After spending many years running consistently, training for and completing marathons, I swore I would never fall back into my old couch-potato ways. Building endurance is hard. Unfortunately I grossly underestimated how attached to my babies I would become once we started a family. Once my children reached 2 and 4 years old, I became ready to leave them in the hands of my very capable husband while I reintroduced myself to my long-lost best friend – running. At that point leaving the kids was now the easy part. The running part? Not so much.

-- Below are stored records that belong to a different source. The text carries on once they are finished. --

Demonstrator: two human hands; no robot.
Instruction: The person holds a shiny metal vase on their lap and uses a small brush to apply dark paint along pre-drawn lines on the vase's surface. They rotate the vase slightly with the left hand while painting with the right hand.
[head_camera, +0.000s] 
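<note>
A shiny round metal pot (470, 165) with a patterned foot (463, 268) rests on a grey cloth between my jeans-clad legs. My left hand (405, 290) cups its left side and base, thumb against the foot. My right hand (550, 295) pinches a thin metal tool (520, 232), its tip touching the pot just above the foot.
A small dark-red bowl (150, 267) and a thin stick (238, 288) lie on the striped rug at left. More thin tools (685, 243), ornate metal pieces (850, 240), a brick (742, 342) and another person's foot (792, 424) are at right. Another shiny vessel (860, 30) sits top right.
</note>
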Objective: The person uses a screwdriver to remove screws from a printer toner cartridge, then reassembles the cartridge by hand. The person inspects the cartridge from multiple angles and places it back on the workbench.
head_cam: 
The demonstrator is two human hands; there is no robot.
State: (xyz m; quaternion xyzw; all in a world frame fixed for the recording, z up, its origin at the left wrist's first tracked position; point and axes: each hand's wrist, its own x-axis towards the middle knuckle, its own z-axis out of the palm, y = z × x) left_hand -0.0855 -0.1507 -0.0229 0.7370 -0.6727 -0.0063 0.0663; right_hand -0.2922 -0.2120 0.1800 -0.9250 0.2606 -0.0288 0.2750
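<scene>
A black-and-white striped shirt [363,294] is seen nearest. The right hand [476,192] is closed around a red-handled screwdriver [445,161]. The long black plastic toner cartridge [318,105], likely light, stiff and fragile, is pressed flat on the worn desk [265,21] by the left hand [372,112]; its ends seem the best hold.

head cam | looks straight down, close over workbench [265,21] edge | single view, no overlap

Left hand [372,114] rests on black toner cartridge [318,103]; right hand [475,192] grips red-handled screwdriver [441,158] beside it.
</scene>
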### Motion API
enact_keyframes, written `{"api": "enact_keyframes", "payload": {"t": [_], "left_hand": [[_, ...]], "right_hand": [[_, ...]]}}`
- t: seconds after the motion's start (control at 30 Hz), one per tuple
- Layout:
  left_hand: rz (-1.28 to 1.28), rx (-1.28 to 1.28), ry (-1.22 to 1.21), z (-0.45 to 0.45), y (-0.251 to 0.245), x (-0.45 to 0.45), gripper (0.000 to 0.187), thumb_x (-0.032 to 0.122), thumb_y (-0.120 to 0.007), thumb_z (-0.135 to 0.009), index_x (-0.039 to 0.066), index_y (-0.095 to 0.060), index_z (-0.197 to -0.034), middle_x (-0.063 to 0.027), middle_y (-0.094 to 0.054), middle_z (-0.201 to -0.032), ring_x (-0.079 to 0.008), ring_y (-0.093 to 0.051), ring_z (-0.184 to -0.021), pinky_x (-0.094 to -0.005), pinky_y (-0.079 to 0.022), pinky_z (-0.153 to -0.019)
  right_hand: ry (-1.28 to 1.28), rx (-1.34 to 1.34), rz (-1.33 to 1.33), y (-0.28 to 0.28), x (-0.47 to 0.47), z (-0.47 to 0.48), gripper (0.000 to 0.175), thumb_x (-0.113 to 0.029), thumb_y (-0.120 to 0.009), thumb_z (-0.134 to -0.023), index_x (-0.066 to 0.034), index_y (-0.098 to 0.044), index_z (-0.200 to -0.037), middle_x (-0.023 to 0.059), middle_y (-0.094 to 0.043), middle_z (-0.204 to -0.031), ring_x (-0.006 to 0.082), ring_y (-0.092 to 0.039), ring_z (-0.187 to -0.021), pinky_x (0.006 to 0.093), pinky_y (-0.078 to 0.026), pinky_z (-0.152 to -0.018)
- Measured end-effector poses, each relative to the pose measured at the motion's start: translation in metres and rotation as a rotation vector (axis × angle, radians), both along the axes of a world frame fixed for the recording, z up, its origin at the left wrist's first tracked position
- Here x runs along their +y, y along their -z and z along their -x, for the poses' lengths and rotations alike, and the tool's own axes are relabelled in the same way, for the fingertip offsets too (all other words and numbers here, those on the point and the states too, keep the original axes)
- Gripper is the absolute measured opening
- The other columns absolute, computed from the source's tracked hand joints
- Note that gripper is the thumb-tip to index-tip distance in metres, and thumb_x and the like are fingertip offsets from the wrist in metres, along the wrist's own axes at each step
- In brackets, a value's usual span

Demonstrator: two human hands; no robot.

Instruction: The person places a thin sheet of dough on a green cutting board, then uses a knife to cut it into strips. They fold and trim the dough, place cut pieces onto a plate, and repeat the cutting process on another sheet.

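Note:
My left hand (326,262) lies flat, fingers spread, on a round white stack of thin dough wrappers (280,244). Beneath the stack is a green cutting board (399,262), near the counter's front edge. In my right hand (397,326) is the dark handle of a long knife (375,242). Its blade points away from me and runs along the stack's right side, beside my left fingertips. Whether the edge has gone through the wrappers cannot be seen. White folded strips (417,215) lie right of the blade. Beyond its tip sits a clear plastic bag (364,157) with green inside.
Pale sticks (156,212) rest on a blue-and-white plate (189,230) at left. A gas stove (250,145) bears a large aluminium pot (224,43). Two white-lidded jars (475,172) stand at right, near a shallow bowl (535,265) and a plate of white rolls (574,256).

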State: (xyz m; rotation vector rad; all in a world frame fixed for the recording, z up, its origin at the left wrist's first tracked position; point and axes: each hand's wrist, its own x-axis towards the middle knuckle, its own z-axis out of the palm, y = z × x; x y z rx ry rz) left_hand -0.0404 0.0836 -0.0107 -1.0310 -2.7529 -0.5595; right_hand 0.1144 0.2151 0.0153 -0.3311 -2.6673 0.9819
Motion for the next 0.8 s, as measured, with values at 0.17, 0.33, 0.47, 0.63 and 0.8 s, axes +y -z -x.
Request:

As I returned to running I felt like a complete newbie, even though I knew what was around each corner. I knew how to dress in various kinds of weather. I knew I should stretch, eat well, get plenty of rest when training etc… But building my endurance and reintroducing myself to running was hard, but with these few tips in mind, I was able to train for and complete a 10 K race and then went on to run several half marathons, a marathon and even a half Ironman!

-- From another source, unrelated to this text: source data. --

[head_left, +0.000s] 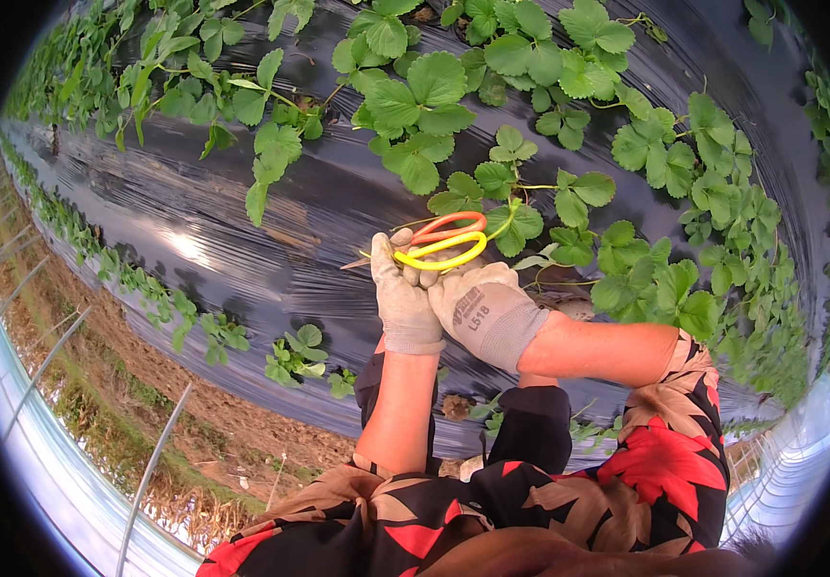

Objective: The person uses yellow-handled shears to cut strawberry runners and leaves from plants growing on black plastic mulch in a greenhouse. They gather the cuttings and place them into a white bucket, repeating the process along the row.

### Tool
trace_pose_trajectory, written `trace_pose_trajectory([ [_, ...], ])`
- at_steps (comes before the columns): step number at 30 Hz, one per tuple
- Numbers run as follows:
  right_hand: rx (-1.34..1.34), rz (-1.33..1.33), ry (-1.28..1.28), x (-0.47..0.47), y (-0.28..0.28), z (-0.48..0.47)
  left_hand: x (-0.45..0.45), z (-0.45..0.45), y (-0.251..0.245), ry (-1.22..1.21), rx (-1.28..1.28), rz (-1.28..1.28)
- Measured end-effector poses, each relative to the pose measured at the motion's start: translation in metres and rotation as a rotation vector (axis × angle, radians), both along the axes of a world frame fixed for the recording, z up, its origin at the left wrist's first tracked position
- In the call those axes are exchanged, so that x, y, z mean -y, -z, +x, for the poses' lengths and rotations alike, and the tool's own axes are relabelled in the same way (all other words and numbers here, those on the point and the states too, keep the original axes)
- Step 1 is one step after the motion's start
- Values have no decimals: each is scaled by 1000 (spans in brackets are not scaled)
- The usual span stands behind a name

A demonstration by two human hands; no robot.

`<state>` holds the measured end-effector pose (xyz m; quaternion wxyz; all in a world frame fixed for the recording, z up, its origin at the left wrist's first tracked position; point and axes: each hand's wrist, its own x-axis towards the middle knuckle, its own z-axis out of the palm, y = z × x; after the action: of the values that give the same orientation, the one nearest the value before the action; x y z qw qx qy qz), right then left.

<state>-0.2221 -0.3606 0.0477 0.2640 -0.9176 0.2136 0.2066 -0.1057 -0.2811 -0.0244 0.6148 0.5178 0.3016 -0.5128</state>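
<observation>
My left hand (406, 296), in a pale work glove, is closed around scissors with an orange handle loop and a yellow handle loop (451, 252). Their pointed blades (356, 265) stick out to the left, past the thumb. Against it lies my right hand (476, 299), in a matching glove with printed writing; its fingers are partly hidden by the loops, so its grip is unclear. A green plant stem (505, 225) runs down behind the loops towards the right hand. Strawberry leaves (523, 229) are just beyond the hands.
Rows of strawberry plants (422, 94) grow through black plastic mulch film (299, 238). Small plants (296, 357) stand nearer my legs. Bare soil (191, 404) and curved metal hoops (151, 469) beside plastic sheeting are at lower left.
</observation>
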Motion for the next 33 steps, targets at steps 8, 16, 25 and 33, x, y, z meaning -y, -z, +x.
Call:
trace_pose_trajectory([
  [8,511,229,911,220,85,17,11,-5,-20,153,-2,201],
  [16,-125,-157,640,266,172,110,15,-9,-13,170,-59,173],
  [25,64,-168,751,310,195,113,3,0,-11,299,-133,-63],
  [33,490,1233,1186,310,228,124,0,4,-9,256,-189,-148],
])
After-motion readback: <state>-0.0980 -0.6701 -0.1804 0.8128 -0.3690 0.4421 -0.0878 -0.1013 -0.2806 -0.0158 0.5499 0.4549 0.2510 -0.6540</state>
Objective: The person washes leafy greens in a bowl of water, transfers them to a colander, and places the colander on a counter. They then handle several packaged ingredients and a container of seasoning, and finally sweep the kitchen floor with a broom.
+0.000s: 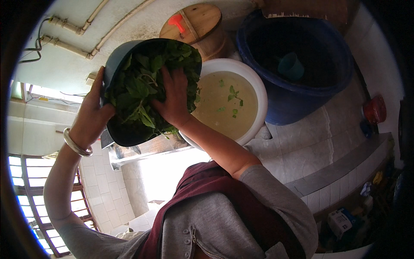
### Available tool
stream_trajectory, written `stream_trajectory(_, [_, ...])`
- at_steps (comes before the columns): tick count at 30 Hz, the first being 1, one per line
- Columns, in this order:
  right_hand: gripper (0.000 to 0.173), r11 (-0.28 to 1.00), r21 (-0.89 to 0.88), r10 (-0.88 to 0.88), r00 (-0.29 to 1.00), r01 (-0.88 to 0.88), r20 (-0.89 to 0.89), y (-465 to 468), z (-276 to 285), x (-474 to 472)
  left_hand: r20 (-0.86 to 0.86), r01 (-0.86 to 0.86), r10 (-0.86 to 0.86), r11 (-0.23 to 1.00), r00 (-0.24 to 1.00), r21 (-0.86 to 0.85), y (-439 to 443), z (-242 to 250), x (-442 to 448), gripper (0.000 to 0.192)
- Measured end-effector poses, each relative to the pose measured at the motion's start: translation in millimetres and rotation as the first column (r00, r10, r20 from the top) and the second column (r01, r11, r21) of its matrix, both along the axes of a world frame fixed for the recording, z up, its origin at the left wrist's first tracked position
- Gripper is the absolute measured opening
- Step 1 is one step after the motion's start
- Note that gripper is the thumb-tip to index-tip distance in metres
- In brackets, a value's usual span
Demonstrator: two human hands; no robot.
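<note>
My left hand (89, 113) grips the side of a dark plastic basin (121, 63), thumb over the rim. Tilted towards me, the basin is heaped with leafy green sprigs (139, 89). My right hand (174, 98) presses on these greens and holds them, its fingers spread and the tips partly hidden among leaves. Below and to the right stands a white tub (262, 97) of cloudy water (223, 126). A few loose sprigs (233, 94) float in it. The basin overlaps the tub's left side in the view.
A big blue barrel (281, 110) with a turquoise mug (291, 66) inside stands right of the tub. Behind, an orange-handled tool (176, 22) lies on a round wooden lid (197, 19). A tiled ledge (339, 171) runs along the right, with a red container (374, 109) near the wall.
</note>
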State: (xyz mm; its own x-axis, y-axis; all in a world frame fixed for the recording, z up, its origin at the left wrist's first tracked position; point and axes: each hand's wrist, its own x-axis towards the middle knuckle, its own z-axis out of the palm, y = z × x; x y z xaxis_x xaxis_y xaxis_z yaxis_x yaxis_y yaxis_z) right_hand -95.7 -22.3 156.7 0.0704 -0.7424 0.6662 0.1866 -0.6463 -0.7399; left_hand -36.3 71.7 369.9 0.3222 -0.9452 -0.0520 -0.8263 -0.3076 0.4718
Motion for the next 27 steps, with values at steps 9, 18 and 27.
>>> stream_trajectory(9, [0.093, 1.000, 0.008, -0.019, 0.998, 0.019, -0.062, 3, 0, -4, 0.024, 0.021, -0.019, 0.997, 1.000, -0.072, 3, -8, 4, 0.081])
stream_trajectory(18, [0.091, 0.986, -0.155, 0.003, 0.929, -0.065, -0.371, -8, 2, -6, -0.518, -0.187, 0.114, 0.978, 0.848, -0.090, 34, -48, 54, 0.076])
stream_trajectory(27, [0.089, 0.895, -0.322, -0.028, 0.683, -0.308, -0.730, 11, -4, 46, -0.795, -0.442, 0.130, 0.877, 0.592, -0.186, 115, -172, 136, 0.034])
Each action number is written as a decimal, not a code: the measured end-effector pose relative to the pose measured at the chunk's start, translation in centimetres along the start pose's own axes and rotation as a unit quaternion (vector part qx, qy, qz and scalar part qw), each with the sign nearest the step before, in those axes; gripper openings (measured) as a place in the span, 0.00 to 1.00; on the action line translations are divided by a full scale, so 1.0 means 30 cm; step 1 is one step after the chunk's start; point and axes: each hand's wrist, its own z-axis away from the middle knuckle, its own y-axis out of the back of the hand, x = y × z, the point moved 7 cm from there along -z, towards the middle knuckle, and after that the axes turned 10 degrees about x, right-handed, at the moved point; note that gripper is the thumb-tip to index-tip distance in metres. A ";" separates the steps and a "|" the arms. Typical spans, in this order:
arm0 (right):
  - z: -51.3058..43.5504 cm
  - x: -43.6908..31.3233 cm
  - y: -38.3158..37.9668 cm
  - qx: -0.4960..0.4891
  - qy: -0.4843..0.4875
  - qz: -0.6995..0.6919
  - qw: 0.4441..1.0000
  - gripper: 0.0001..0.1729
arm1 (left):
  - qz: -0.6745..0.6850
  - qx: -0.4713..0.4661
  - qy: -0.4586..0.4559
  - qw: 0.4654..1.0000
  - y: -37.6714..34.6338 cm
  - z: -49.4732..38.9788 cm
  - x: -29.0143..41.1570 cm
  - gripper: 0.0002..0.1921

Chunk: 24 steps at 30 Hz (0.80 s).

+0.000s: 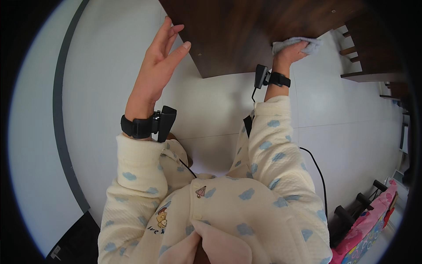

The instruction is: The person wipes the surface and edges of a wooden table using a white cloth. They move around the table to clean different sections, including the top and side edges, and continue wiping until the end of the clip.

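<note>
A light grey-blue cloth [311, 48] is gripped in my right hand [292, 53], held against the lower right edge of a dark brown wooden panel [230, 36]. The panel looks like a side of a piece of furniture. My left hand [160, 59] is raised at the panel's left edge with its fingers apart and holds nothing; whether its fingertips touch the panel I cannot tell. Each wrist wears a black strap with a small black device, the left one [145, 125] and the right one [273, 78].
Pale tiled floor [211, 99] lies beneath. A wall with a grey baseboard [59, 112] runs along the left. More dark wooden furniture [372, 43] stands at the right. A black cable [319, 171] hangs beside my right arm. Pink patterned fabric [369, 224] and black rods are at the lower right.
</note>
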 end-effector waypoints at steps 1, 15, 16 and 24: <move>-0.018 0.082 0.033 0.006 -0.037 -0.019 0.999 0.32 | 0.002 -0.008 -0.008 1.000 -0.012 -0.012 0.002 0.42; 0.234 0.269 0.079 -0.114 -0.367 -0.017 0.923 0.39 | 0.005 -0.014 -0.020 1.000 -0.008 -0.002 0.020 0.41; 0.196 0.232 0.060 -0.123 -0.376 -0.032 0.918 0.40 | 0.028 -0.024 -0.015 0.999 -0.002 -0.003 -0.008 0.40; 0.031 0.295 0.149 -0.073 -0.498 0.087 0.860 0.41 | 0.099 -0.032 0.006 0.995 0.003 -0.006 -0.003 0.40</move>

How to get back to running
- Buy New Shoes
Chances are, the shoes you were wearing had a lot of mileage on them, and over time the shoes become “stale” losing their give. Your feet have also probably changed, in my case pregnancy left my feet (and the rest of me) slightly wider than they were.
- Start Slow
Don’t expect to run the pace you were running before. You’re older now, you’ve lost strength and you’ve lost leg-turnover speed. Run 45s – 60s slower than the pace you were running before.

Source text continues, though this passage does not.